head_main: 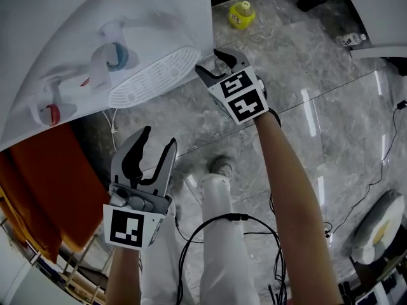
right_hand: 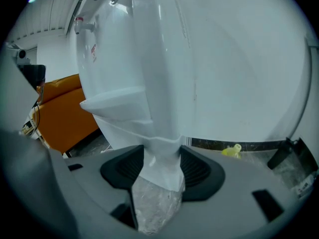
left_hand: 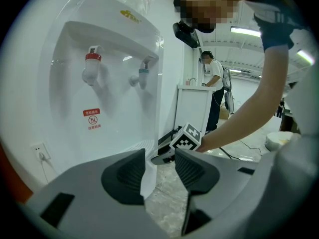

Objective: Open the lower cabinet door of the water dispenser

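The white water dispenser (head_main: 95,37) stands at the upper left, with a red tap (left_hand: 92,66), a blue tap (left_hand: 143,76) and a drip tray (head_main: 152,75). My right gripper (head_main: 213,62) is at the dispenser's lower right corner. In the right gripper view its jaws (right_hand: 162,166) are shut on the white edge of the lower cabinet door (right_hand: 159,143), which fills the gap between the pads. My left gripper (head_main: 159,138) hangs open in the air in front of the dispenser, with nothing between its fingers (left_hand: 132,176). Most of the door is hidden under the drip tray in the head view.
The floor is grey marble (head_main: 318,75). A small yellow object (head_main: 241,14) lies by the wall. An orange block (head_main: 44,183) stands left of the dispenser. Black cables (head_main: 210,234) trail by the person's leg (head_main: 219,215). Another person (left_hand: 214,83) stands by a white cabinet (left_hand: 194,108).
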Tool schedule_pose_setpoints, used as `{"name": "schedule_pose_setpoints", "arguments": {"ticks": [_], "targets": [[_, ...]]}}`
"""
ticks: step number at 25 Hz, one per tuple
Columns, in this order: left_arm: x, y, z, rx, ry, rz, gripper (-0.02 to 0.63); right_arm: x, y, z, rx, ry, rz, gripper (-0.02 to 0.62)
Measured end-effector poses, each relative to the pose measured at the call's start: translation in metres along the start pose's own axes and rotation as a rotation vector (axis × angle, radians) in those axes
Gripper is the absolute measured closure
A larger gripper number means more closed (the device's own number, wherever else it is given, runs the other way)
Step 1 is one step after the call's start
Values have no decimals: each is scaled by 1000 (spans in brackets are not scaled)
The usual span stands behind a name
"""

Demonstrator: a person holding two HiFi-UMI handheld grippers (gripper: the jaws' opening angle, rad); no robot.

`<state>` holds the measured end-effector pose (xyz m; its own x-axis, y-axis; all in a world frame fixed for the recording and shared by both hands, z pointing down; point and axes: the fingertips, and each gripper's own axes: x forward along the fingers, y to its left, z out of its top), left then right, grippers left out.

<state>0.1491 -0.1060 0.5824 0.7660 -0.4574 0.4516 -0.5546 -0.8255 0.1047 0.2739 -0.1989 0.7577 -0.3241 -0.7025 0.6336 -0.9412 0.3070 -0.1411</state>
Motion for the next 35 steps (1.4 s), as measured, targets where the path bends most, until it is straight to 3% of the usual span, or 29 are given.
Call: {"name": "schedule_pose_setpoints", "arguments": {"ticks": [12, 14, 15, 23, 35], "targets": [[-9, -11, -12, 7, 38, -42, 422, -36, 23, -35, 30, 33, -37, 409], [-14, -13, -17, 6, 54, -48, 422, -44, 28, -43, 31, 46, -51, 424], [-17, -15, -18, -2, 59, -53, 422, -49, 30, -47, 33, 55, -60, 468], [-38, -22, -28, -30, 107, -89, 422, -75, 67, -81, 46, 144, -68, 490], [-47, -30, -44, -52, 156, -104, 422, -99, 128, -114, 147, 187, -43, 506]]}}
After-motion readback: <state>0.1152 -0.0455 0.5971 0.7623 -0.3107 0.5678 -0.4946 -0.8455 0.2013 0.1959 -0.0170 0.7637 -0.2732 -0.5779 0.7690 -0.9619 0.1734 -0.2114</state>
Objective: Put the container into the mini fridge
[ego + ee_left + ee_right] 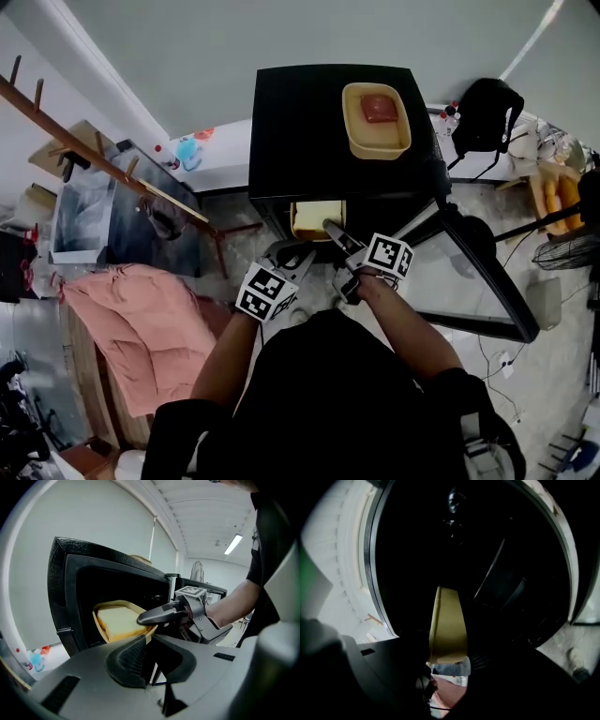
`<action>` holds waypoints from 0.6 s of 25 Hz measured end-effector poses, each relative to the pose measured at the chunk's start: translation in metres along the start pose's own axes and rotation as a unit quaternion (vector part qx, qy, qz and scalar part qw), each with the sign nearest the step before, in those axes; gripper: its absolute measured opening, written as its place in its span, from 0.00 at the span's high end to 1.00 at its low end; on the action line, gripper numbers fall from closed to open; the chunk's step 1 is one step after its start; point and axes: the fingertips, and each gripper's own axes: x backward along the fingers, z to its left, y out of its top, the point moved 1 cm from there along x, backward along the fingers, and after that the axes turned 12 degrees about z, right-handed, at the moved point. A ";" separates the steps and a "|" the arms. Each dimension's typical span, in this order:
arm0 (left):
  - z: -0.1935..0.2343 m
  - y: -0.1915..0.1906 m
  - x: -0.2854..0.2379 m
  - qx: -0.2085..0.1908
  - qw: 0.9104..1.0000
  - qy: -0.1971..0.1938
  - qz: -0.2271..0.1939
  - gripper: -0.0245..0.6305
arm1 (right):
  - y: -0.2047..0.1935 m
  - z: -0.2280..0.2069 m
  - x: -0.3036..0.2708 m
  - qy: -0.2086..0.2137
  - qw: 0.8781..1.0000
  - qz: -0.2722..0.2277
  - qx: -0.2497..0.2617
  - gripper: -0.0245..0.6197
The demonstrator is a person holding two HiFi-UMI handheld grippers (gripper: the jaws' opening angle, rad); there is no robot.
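Grey plastic jaws of the left gripper [303, 253] are seen pressed together with nothing between them, held low just before the fridge opening. Just beside it, the right gripper [330, 228] is closed on the near rim of the tan container [314, 217], one jaw laid over the rim. The container is held at the open front of the black mini fridge [300, 131], partly inside the dark cavity; whether it rests on a shelf cannot be told. A pale yellow block is seen inside it. The glass door [469, 281] is swung wide to the right. On the fridge top, further back, a second tan container [349, 122] is set, with something red in it.
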 end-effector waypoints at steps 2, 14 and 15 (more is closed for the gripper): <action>0.003 0.003 0.000 0.009 1.000 -0.002 -0.008 0.89 | 0.005 0.002 -0.004 -0.022 0.999 0.013 0.027 0.60; 0.022 0.019 -0.007 0.008 1.000 0.011 -0.026 0.89 | 0.029 0.004 -0.026 -0.029 1.000 -0.001 -0.002 0.59; 0.022 0.020 -0.007 0.007 1.000 0.011 -0.026 0.89 | 0.029 0.005 -0.027 -0.028 1.000 0.001 0.000 0.58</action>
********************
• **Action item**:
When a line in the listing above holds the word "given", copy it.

• **Task output**:
A larger gripper number means more closed (the device's own number, wherever else it is given, runs the other way)
Motion for the next 35 steps (1.4 s), as measured, targets where the path bends most, until it is straight to 3% of the usual span, or 29 are given.

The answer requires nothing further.